SpatialCheckpoint is a bioinformatics pipeline that integrates spatial gene expression profiling, consensus clustering, ensemble ML classification, SHAP interpretability, and clinical survival analysis to characterize immune checkpoint heterogeneity across the tumor microenvironment.
Features
- Spatial profiling — region-based checkpoint expression across tumor core, invasive margin, stroma, and immune-enriched zones
- 80+ spatial features — co-localization scores, spatial gradients, Moran's I autocorrelation, region ratios
- Archetype discovery — consensus KMeans + NMF across 6 fixed immune archetypes
- Ensemble classification — LightGBM + XGBoost + MLP + Random Forest with SMOTE and Optuna HPO
- SHAP interpretability — global and per-class feature importance
- Clinical associations — Kaplan-Meier curves, Cox proportional hazards, logistic regression on OS/PFS
- Bundled gene panel — 44 curated immune checkpoint genes across 6 functional categories
Installation
pip install spatialcheckpoint
For development:
git clone https://github.com/yourorg/SpatialCheckpoint.git
cd SpatialCheckpoint
pip install -e ".[dev]"
Requirements: Python ≥ 3.10
Quick Start
5-Minute Demo (Synthetic Data)
The following demo runs entirely on synthetic data — no real Visium files required.
import numpy as np
import pandas as pd
import scanpy as sc
import spatialcheckpoint as scp
print(f"SpatialCheckpoint v{scp.__version__}")
# ── 1. Gene panel ────────────────────────────────────────────────────────────
genes = scp.get_all_checkpoint_genes()
print(f"Checkpoint panel: {len(genes)} genes")
print(f" e.g. {genes[:5]}")
pd1_pathway = scp.get_category_genes("co_inhibitory_receptors")
print(f"PD-1 pathway genes: {pd1_pathway}")
# ── 2. Synthetic Visium slide ────────────────────────────────────────────────
rng = np.random.default_rng(42)
n_spots, n_genes = 200, 100
checkpoint_genes_subset = genes[:8]
random_genes = [f"GENE{i:04d}" for i in range(n_genes - len(checkpoint_genes_subset))]
all_genes = random_genes + checkpoint_genes_subset
X = rng.negative_binomial(n=2, p=0.5, size=(n_spots, n_genes)).astype(float)
adata = sc.AnnData(X=X)
adata.var_names = pd.Index(all_genes)
# Spatial coordinates (20 × 10 grid)
gx, gy = np.meshgrid(np.arange(20), np.arange(10))
coords = np.column_stack([gx.ravel(), gy.ravel()]).astype(float)
coords += rng.uniform(-0.1, 0.1, size=coords.shape)

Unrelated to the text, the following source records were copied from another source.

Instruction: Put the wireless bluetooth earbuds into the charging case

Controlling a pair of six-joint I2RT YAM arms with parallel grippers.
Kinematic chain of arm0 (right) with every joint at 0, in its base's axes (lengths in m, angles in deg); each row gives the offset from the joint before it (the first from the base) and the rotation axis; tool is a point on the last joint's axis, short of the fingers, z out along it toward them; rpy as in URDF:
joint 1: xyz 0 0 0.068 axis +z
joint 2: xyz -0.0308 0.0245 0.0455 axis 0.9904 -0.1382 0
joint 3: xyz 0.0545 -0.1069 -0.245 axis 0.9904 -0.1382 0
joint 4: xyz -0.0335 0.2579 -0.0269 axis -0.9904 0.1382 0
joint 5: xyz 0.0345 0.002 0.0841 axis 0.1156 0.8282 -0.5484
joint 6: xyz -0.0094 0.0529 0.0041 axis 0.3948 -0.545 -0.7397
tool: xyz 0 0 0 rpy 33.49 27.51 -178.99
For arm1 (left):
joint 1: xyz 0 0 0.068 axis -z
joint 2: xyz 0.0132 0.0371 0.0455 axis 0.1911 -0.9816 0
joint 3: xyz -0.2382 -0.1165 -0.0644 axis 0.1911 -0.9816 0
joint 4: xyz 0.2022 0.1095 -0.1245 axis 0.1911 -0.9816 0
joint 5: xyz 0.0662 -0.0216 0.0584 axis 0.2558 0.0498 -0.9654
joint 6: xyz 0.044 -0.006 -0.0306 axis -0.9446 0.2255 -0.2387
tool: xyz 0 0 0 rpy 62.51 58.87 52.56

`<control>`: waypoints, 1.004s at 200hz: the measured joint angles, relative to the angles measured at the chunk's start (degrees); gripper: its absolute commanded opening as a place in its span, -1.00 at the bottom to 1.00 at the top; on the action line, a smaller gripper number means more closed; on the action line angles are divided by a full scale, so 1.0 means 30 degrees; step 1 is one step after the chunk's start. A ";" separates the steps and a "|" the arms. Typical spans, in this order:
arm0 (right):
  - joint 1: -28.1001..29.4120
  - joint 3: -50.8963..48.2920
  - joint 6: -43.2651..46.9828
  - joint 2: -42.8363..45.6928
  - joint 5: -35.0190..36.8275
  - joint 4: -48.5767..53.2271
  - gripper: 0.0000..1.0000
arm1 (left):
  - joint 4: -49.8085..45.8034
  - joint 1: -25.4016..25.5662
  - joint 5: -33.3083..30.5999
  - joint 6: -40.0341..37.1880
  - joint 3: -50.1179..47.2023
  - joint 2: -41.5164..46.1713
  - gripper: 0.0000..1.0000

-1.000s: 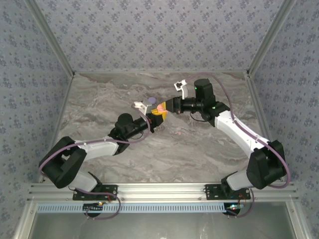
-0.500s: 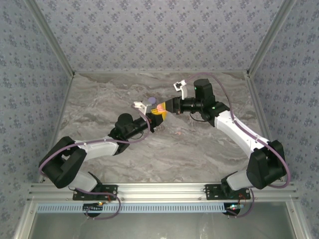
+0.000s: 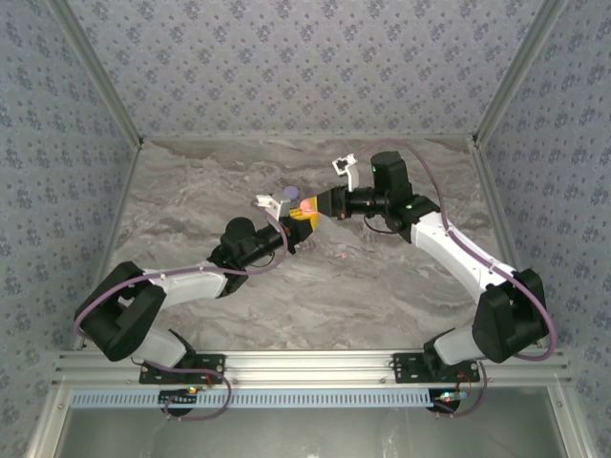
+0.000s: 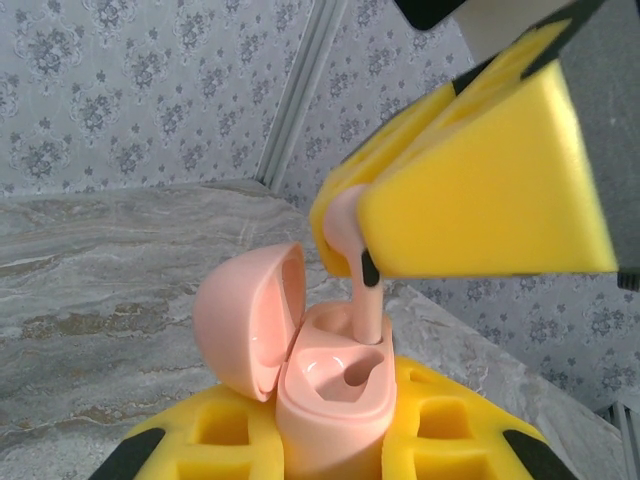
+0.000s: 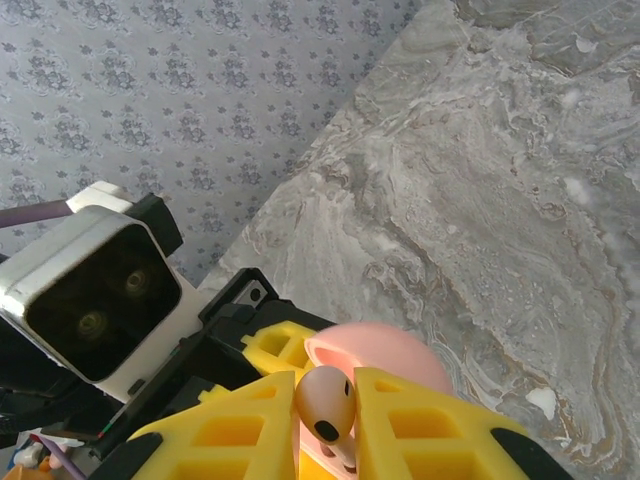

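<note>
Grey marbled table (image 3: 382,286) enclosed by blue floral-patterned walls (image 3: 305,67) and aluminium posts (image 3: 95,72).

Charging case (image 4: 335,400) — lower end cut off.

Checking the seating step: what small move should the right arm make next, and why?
Probably ease the right gripper further along the stem line. The pink earbud it grips has only its stem tip in a socket of the open case, held by the left gripper, with its head well above the rim.

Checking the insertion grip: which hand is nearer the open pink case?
Left. The left hand grips the pink case; the right hand sits just above, its earbud stem at a slot.
</note>
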 measured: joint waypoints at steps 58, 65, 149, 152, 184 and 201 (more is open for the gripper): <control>0.0000 0.0000 0.0058 0.0000 0.0262 0.0138 -0.61 | -0.0029 0.0051 -0.0262 0.0000 -0.0015 0.0029 -0.86; 0.0000 0.0000 0.0066 0.0000 0.0270 0.0138 -0.61 | -0.0029 0.0051 -0.0277 0.0000 -0.0015 0.0029 -0.86; 0.0000 0.0007 0.0408 0.0007 0.0488 0.0627 -0.60 | -0.0401 0.0051 -0.0823 -0.0015 -0.0022 0.0248 -0.87; 0.0000 0.0015 0.0415 0.0007 0.0488 0.0634 -0.60 | -0.0430 0.0051 -0.0831 -0.0015 -0.0022 0.0284 -0.86; 0.0000 0.0073 0.0554 0.0036 0.0619 0.0954 -0.57 | -0.0641 0.0051 -0.0874 -0.0066 -0.0022 0.0386 -0.86; 0.0000 0.0138 0.0634 0.0036 0.0656 0.1158 -0.54 | -0.0699 0.0051 -0.0809 -0.0073 -0.0022 0.0386 -0.86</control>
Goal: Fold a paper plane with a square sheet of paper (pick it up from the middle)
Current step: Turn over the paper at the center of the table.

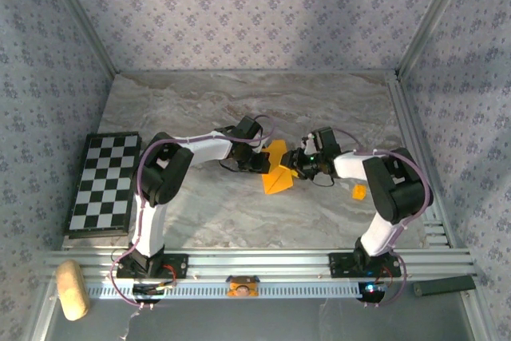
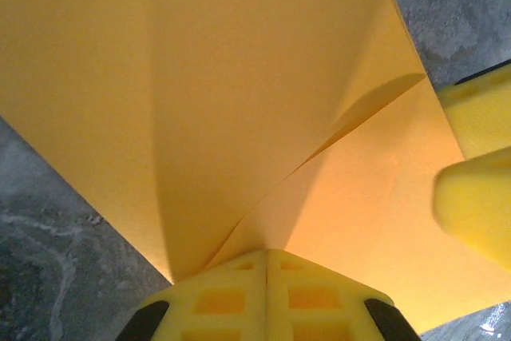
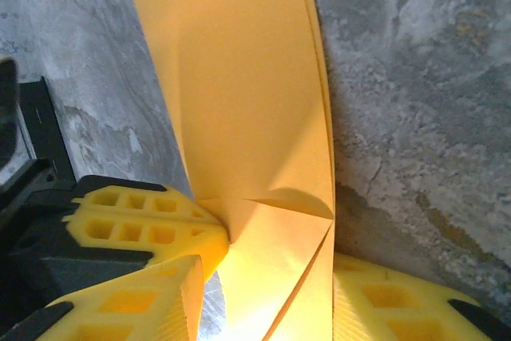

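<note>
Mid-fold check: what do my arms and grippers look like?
The left arm and right arm have white links, black joints and a looping pinkish cable. The left fingers and right fingers are yellow, moulded with square pockets, on black mounts.

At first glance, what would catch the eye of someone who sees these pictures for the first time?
The bright folded orange-yellow paper in the middle of the marble table stands out first, with the left gripper shut on it and the right gripper open around its other side. Next comes the black-and-white chequered board at the table's left edge.
</note>
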### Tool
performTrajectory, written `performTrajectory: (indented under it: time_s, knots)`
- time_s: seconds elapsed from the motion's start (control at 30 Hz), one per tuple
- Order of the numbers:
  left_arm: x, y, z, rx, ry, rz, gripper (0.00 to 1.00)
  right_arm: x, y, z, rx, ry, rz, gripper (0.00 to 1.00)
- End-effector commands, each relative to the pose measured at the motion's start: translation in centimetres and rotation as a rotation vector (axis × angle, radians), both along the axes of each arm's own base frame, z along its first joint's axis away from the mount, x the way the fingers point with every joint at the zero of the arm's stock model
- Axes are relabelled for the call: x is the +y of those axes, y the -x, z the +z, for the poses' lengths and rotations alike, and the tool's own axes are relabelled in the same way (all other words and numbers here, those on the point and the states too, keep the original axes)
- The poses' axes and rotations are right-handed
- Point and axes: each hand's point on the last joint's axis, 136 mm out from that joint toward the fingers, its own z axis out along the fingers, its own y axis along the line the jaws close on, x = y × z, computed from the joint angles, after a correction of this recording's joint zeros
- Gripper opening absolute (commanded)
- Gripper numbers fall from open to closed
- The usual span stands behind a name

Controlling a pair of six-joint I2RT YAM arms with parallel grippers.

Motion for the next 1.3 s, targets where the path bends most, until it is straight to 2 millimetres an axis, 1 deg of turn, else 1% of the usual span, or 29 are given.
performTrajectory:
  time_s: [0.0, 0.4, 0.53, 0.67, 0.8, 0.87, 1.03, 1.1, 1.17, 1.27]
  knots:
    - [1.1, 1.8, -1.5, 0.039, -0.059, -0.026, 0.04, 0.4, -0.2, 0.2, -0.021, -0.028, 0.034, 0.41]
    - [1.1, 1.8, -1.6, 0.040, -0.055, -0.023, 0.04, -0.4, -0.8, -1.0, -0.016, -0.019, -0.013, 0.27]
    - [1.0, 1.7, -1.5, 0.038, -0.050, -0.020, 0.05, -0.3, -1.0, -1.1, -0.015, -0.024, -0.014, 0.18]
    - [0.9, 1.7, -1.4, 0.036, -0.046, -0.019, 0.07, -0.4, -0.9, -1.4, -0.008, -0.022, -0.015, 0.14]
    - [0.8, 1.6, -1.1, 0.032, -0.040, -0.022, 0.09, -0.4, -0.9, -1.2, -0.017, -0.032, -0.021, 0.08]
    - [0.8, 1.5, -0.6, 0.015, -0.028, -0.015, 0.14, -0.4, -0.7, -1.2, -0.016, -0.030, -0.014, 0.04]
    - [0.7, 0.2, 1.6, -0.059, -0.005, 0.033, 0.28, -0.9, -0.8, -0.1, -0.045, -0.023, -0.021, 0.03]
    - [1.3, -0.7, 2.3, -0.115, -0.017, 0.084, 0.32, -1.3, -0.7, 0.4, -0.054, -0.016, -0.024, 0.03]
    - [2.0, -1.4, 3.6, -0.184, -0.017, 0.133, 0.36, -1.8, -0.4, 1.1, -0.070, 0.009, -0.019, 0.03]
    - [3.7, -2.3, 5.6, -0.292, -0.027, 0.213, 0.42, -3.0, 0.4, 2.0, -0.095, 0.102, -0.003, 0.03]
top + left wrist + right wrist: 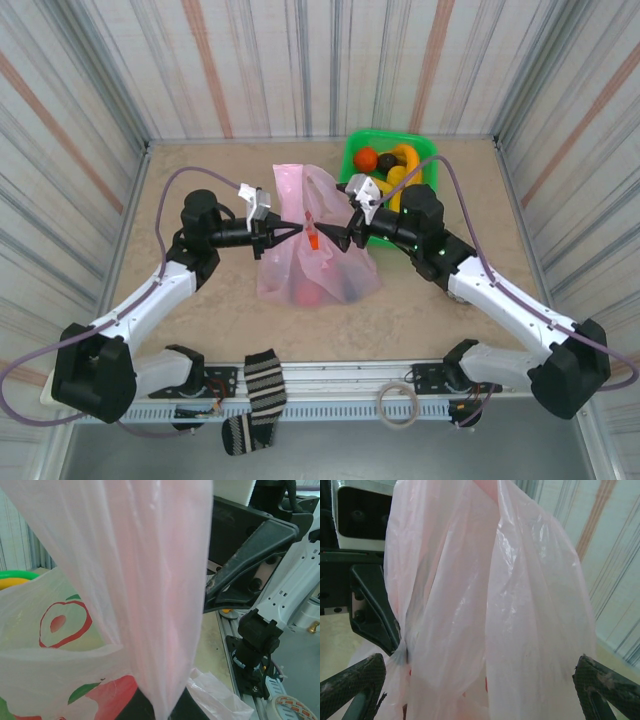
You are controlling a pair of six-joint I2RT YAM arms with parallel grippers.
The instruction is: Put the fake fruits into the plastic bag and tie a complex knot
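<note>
The pink plastic bag [315,255] stands at the table's middle, its handles pulled up between both grippers. Inside it show a red fake fruit [308,293] and a dark one [350,280]. My left gripper [292,232] is shut on a bag strap [160,630], which runs up from its jaws [162,707]. My right gripper [338,236] is open, and its fingers [350,685] straddle the gathered plastic [495,630] without pinching it. More fake fruits, orange [366,158], dark [386,163] and yellow bananas [405,156], lie in the green basket [352,150]. A knot is out of view.
The green basket stands at the back right, just behind the right arm. A striped sock [262,385] and a roll of tape [400,403] lie on the front rail. Striped walls close in the table on three sides.
</note>
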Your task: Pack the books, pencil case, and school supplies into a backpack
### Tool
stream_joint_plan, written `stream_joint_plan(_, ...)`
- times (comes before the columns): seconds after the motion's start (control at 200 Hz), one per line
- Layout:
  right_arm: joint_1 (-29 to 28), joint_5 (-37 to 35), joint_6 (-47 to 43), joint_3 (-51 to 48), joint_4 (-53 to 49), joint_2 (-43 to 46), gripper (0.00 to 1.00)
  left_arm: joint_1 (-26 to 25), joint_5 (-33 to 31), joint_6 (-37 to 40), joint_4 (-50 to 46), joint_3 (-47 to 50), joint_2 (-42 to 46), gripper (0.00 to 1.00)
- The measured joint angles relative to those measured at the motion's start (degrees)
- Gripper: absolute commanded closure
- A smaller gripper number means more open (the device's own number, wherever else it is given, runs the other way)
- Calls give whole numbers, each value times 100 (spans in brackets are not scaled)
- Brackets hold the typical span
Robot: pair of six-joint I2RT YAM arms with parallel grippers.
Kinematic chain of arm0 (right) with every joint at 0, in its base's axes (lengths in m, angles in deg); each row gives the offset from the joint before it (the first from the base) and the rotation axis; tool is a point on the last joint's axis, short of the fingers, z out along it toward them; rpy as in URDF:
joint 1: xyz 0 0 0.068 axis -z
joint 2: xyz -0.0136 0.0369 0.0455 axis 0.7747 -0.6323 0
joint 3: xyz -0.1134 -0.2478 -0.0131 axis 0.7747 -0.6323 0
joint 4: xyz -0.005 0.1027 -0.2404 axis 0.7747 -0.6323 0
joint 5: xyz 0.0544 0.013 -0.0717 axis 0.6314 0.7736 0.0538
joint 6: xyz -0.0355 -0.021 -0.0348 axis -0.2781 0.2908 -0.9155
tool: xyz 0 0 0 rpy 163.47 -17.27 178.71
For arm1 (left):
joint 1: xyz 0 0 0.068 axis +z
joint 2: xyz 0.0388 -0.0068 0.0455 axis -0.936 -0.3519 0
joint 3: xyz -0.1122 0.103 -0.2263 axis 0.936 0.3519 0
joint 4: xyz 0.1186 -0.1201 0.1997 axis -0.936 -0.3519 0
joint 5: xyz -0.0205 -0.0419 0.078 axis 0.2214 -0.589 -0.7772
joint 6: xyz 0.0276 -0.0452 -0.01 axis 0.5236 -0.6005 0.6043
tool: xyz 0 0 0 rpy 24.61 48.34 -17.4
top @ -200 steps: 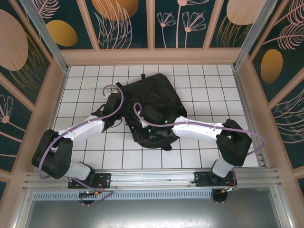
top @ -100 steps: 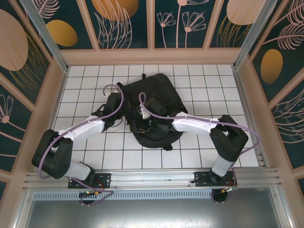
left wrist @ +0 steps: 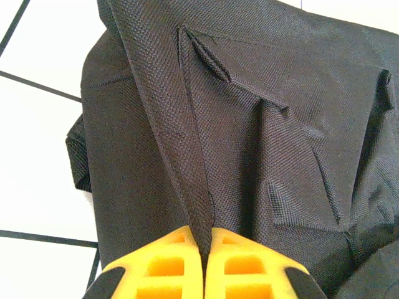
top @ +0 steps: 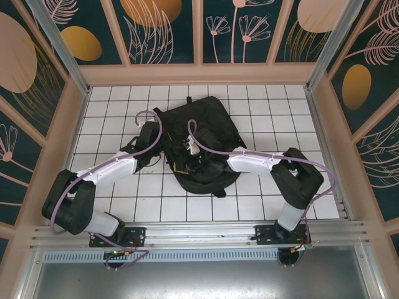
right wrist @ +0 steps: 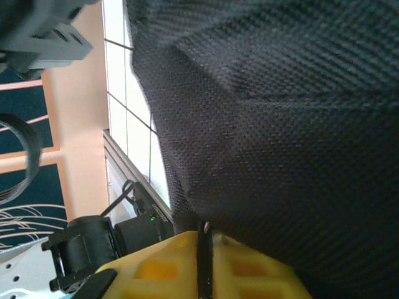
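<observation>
Backpack (top: 199, 140) lies slumped in the middle of the tabletop (top: 118, 99), black and crumpled. Left jaws are clamped on a raised fold of backpack fabric at its left side. In the left wrist view the ridge runs straight into the slit between the yellow fingers (left wrist: 240, 265). Likely reason: pinning or lifting that edge so the bag stays put while the other arm works.

Right jaws are together, tips pressed up against the dark weave near the backpack's middle. A thin dark sliver sits in the slit; cannot tell if that is a zipper pull, fabric or nothing. Probably going for a zipper or flap.

So the backpack touches both sets of jaws, left ones on its flank, right ones nearer the centre. Bag open or zipped: cannot tell.
</observation>
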Motion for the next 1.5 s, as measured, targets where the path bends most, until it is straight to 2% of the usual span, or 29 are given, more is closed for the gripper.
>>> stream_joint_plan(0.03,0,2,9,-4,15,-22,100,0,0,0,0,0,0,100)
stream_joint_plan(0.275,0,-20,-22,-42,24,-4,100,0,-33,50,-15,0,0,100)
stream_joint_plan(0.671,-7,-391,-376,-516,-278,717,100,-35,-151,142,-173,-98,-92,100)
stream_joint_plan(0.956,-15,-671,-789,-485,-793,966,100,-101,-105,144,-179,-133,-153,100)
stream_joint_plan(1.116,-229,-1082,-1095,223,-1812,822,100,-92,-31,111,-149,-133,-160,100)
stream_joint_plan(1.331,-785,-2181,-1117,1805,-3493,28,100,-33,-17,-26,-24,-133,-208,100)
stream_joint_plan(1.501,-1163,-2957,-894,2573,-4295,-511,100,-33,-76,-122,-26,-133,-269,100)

adata.obsm["spatial"] = coords
# Region annotations
regions = ["tumor_core", "invasive_margin", "stroma", "immune_enriched", "necrotic"]
region_list = []
for x, y in coords:
if x < 5 and y < 5: region_list.append("tumor_core")
elif x < 10 and y < 8: region_list.append("invasive_margin")
elif x >= 15: region_list.append("immune_enriched")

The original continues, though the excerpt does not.